Until May 11, Indian Railways had operated 350 ‘Shramik Special’ (Labourer Special) trains ferrying close to 350,000 passengers to different parts of the country.

While many of these migrant labourers have managed to return home from their places of work over the last month or so, almost all of them are staring at a highly uncertain future in the days and months ahead. Umesh Kumar, 32, who had come to New Delhi from his village in northern India eight years ago, used to earn Rs500 (Dh24) a day as a worker in the construction sector. Speaking to the Wall Street Journal, Umesh said: “We know no one will hire us now. I have had no work and no money. We are being fed by the government.”
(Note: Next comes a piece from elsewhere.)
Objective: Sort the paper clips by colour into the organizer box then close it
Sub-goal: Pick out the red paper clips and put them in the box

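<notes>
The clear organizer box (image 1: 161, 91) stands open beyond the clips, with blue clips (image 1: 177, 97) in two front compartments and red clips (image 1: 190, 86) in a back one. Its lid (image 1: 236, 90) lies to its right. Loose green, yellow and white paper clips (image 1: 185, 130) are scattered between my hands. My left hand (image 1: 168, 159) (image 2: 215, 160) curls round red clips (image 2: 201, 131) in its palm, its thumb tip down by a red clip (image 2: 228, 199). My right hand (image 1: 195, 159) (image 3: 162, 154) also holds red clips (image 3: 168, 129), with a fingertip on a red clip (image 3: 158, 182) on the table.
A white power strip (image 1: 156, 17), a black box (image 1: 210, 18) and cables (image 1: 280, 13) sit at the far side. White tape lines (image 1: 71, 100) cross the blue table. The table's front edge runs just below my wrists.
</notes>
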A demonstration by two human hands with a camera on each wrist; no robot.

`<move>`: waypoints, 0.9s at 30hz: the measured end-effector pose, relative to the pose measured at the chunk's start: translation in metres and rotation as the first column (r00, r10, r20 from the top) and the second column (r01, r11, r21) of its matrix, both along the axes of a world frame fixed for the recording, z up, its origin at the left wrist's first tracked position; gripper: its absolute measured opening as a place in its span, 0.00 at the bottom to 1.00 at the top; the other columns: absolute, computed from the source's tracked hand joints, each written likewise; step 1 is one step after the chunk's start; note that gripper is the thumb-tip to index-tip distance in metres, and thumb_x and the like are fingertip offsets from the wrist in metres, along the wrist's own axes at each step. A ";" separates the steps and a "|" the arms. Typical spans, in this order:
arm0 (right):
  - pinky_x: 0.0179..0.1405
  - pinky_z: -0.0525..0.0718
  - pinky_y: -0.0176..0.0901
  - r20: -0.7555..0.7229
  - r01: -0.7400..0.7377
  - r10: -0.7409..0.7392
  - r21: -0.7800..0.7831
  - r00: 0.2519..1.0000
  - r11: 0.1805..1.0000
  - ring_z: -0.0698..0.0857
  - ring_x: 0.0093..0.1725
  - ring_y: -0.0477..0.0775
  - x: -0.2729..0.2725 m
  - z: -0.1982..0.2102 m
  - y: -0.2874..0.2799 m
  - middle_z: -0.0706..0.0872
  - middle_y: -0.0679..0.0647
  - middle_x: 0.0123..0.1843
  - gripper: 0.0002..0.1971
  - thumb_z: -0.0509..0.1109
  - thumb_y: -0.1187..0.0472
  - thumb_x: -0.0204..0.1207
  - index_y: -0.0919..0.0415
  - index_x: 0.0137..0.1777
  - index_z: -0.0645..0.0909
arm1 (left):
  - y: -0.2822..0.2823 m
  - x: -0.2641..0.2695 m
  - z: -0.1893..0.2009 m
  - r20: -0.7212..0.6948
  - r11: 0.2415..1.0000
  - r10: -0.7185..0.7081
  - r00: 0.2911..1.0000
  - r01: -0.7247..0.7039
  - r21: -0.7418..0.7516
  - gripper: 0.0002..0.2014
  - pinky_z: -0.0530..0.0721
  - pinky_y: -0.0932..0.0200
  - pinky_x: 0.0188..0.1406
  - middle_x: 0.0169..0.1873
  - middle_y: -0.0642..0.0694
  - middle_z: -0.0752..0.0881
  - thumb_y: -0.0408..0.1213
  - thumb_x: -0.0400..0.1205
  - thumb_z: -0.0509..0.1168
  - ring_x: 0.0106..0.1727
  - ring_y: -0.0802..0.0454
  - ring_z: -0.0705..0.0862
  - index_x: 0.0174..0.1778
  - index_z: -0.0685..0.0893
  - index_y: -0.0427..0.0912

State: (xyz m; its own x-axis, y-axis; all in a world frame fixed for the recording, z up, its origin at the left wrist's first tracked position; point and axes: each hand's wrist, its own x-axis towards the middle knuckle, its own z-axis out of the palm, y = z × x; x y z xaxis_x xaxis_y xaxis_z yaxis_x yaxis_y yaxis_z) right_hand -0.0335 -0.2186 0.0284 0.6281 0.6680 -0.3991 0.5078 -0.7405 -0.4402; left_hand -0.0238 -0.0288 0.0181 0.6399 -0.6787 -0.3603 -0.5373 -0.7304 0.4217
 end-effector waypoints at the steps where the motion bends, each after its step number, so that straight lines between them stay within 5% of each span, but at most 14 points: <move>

Fatalities involving migrant workers in recent weeks
May 8: Sixteen migrant workers are mowed down by an empty freight train in Maharashtra.

May 9: Six migrant labourers killed when a truck overturned in Madhya Pradesh.
May 13 & 14: Fourteen migrant workers killed in separate road accidents in Bihar and Uttar Pradesh.
May 14: Eight migrant labourers killed and more than 54 suffer injuries after the truck they were travelling in is hit by a speeding bus in Madhya Pradesh.
May 15: Six migrant workers killed in three separate incidents in Uttar Pradesh.
May 16: At least 24 migrant workers are killed and dozens injured when the truck they were travelling in collides with another vehicle in Uttar Pradesh.